Darin liegt die Faszination dieser Aufzeichnungen: Kein Journal intime zwar, aber doch eines, das von einem quecksilbrig-beweglichen Geist zeugt und einen Einblick in die ungeheuerliche Produktivität erlaubt, die Hofmannsthal in über 40 Jahren entfaltet hat. Man schaut in die Garküche eines Schriftstellerlebens, in der verschiedenste Zutaten zusammengeworfen und auch wieder verworfen werden.
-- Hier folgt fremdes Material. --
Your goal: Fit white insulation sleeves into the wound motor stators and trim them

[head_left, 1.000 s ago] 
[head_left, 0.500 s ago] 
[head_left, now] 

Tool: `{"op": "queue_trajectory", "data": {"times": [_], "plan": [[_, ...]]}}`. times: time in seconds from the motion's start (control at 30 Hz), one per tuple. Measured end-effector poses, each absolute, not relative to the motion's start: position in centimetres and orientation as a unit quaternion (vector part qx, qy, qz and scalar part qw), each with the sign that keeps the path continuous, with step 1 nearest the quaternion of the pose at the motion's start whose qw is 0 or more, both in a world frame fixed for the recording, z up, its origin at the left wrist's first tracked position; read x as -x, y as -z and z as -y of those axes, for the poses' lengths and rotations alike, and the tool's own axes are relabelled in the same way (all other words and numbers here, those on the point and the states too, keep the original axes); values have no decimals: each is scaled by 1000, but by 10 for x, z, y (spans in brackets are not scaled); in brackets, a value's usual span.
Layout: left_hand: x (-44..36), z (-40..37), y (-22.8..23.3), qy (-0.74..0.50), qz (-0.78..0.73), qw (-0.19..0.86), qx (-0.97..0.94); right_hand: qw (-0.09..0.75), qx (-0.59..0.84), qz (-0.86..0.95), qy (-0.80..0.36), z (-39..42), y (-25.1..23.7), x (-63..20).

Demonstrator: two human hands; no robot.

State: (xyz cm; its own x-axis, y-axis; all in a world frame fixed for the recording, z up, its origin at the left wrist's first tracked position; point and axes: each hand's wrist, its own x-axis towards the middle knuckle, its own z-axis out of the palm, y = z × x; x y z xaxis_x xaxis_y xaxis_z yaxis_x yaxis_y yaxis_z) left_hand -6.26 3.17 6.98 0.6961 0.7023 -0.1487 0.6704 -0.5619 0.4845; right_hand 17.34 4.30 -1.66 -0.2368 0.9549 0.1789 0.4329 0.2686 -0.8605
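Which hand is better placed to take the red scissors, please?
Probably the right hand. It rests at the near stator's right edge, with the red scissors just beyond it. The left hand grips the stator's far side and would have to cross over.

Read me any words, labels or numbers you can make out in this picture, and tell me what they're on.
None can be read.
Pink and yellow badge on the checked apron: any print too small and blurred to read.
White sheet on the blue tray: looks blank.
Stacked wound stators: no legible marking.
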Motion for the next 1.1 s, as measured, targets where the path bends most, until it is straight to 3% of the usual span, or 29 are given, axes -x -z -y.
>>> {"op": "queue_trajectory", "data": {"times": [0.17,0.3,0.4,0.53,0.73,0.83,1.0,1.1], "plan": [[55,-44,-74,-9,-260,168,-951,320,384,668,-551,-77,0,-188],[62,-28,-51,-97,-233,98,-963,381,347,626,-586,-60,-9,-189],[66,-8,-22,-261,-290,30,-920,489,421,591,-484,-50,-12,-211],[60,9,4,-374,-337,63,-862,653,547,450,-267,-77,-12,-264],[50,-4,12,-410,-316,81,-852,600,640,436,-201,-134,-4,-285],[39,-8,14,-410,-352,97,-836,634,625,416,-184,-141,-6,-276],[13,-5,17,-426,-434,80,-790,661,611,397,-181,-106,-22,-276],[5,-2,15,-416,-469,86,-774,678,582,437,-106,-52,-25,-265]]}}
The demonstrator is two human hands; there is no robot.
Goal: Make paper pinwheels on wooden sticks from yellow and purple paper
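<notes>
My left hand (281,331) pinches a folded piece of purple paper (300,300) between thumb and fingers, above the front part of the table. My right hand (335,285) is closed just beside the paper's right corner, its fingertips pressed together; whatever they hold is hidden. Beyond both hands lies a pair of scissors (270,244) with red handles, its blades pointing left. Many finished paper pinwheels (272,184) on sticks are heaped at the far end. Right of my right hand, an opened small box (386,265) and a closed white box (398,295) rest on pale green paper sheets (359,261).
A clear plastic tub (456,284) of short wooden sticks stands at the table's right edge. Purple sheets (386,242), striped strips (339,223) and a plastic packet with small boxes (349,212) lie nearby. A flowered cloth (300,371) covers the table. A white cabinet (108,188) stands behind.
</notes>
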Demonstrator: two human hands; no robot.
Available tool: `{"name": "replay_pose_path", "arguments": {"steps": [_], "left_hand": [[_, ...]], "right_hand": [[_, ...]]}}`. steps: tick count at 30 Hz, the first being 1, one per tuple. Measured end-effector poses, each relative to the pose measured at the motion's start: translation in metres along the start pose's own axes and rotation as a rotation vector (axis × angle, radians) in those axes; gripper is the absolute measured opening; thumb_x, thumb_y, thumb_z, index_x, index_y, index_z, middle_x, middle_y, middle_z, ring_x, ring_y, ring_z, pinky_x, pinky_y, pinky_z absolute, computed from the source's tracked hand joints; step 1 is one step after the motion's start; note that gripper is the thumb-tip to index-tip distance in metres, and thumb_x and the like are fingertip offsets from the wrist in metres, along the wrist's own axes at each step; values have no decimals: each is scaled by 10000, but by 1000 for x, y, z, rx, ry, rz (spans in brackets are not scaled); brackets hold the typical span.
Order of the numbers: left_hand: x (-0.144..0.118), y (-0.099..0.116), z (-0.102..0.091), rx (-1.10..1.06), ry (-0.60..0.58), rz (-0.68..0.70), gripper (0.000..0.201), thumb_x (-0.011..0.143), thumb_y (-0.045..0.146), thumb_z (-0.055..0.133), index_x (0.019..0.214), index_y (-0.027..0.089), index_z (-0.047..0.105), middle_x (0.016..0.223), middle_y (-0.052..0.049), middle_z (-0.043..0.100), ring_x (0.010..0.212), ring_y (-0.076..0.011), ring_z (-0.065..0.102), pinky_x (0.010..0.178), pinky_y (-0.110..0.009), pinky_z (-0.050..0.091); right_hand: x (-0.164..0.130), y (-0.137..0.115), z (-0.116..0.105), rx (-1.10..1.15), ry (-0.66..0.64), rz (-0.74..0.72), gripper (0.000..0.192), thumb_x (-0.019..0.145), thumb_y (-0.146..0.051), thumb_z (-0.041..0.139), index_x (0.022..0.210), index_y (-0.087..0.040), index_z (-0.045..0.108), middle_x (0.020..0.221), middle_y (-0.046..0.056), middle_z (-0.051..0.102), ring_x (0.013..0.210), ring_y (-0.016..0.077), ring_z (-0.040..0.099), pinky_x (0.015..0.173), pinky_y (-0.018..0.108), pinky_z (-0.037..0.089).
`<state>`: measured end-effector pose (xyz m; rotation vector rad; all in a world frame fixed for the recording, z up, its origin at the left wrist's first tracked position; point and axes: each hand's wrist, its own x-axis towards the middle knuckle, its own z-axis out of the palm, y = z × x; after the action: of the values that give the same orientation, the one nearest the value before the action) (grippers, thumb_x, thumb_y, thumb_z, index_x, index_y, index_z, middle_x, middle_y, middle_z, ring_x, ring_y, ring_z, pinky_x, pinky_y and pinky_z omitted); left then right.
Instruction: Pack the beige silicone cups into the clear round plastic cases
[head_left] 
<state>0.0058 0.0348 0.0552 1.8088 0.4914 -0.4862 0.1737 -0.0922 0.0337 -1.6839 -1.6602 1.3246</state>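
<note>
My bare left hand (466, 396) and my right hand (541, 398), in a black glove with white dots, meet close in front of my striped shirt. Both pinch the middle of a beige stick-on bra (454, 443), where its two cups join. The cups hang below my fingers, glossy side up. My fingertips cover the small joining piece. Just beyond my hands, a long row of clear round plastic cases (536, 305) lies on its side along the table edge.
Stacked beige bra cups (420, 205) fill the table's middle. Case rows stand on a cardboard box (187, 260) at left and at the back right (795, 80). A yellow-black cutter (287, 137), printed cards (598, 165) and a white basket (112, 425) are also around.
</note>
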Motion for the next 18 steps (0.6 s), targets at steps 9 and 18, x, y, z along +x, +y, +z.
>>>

(Timo Günther in: Zeitschrift für Germanistik XXVI, 2/2016, S. 440)

 

Aufzeichnungen normaler Großhirne erschöpfen sich gern in privaten Unmutsbekundungen; nichts davon bei Hu von Ho, dessen hochdiskreter Ozean aus Gedankengestöber und Ideenmagazinen zwar auch mal Adresslisten nach oben spült, sonst aber Zeitgenossen eher links liegen lässt, zugunsten von Calderon, Goldoni, Amiel, Swinburne,Tasso, Kandaules, archaischen Medusen, betretenen Landschaften, Halbträumen voller Geheimniszustände. Da schwirren blaue und goldene Lichter vorbei, Sekundeneinfänge, Blitznotate wie »Der sensible Mörder« oder »sexuelle Osphresiologie«, Keimzellen zu Novellen. Kryptische Notate à la »Gott wickelt sich heraus« oder »Wenn der Festsaal durchsichtig wird, gehören die Sterne mit zum Fest« oder »Manches Nichts erinnert an etwas Wirkliches« trudeln unbenutzbar vorbei. »Er glaubt alles, was er sagt.« Stichwortkonglomerate, unausgewalzte Sprossen und Sporaden, alles paradiert hinter Mattglas vorüber, ach, vorüber, con sordino und sfumato.